Collected data:
#####
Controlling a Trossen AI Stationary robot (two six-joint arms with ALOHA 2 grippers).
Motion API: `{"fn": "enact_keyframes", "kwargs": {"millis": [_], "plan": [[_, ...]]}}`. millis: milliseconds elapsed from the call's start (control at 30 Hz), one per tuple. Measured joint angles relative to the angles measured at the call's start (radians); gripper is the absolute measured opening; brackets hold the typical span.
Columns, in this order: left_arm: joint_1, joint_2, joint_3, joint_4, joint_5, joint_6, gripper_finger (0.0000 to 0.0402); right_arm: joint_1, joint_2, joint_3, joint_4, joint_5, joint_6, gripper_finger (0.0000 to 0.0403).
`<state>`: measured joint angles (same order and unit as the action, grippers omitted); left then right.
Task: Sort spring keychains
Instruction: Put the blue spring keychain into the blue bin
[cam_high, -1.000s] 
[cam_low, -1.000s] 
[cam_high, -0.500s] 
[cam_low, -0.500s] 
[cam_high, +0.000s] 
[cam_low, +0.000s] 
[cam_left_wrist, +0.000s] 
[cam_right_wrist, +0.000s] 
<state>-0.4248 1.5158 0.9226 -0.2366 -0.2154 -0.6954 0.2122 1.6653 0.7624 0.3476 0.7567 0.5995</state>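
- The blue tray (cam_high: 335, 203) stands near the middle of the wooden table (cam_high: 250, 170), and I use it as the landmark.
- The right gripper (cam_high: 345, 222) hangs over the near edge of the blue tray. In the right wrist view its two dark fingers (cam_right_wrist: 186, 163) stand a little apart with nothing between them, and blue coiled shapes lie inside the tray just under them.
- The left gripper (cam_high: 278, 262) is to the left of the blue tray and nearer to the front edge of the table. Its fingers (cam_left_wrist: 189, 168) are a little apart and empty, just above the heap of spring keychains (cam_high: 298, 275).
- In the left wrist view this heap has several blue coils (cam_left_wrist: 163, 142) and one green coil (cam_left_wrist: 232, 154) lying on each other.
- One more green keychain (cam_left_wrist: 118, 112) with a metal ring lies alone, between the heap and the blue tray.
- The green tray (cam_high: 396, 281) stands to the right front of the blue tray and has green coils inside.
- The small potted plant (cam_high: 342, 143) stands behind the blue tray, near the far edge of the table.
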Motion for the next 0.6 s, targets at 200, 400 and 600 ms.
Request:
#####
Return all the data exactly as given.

Task solution:
Controlling a Trossen AI Stationary robot (two six-joint arms with ALOHA 2 grippers).
Motion API: `{"fn": "enact_keyframes", "kwargs": {"millis": [_], "plan": [[_, ...]]}}`. millis: milliseconds elapsed from the call's start (control at 30 Hz), one per tuple. Measured joint angles relative to the angles measured at the call's start (radians); gripper is the absolute measured opening; brackets hold the typical span.
Columns, in this order: left_arm: joint_1, joint_2, joint_3, joint_4, joint_5, joint_6, gripper_finger (0.0000 to 0.0402); right_arm: joint_1, joint_2, joint_3, joint_4, joint_5, joint_6, gripper_finger (0.0000 to 0.0403).
`<state>`: measured joint angles (same order and unit as the action, grippers omitted); left then right.
Task: Sort spring keychains
Instruction: Put the blue spring keychain into the blue bin
[cam_high, -1.000s] 
[cam_low, -1.000s] 
[cam_high, -0.500s] 
[cam_low, -0.500s] 
[cam_high, +0.000s] 
[cam_low, +0.000s] 
[cam_left_wrist, +0.000s] 
[cam_right_wrist, +0.000s] 
<state>-0.4248 1.5158 0.9226 -0.2366 -0.2154 -0.6954 0.2122 1.6653 0.7624 0.3476 0.7567 0.5995</state>
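- The blue tray (cam_high: 335, 203) stands near the middle of the wooden table (cam_high: 250, 170), and I use it as the landmark.
- The right gripper (cam_high: 345, 222) hangs over the near edge of the blue tray. In the right wrist view its two dark fingers (cam_right_wrist: 186, 163) stand a little apart with nothing between them, and blue coiled shapes lie inside the tray just under them.
- The left gripper (cam_high: 278, 262) is to the left of the blue tray and nearer to the front edge of the table. Its fingers (cam_left_wrist: 189, 168) are a little apart and empty, just above the heap of spring keychains (cam_high: 298, 275).
- In the left wrist view this heap has several blue coils (cam_left_wrist: 163, 142) and one green coil (cam_left_wrist: 232, 154) lying on each other.
- One more green keychain (cam_left_wrist: 118, 112) with a metal ring lies alone, between the heap and the blue tray.
- The green tray (cam_high: 396, 281) stands to the right front of the blue tray and has green coils inside.
- The small potted plant (cam_high: 342, 143) stands behind the blue tray, near the far edge of the table.
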Motion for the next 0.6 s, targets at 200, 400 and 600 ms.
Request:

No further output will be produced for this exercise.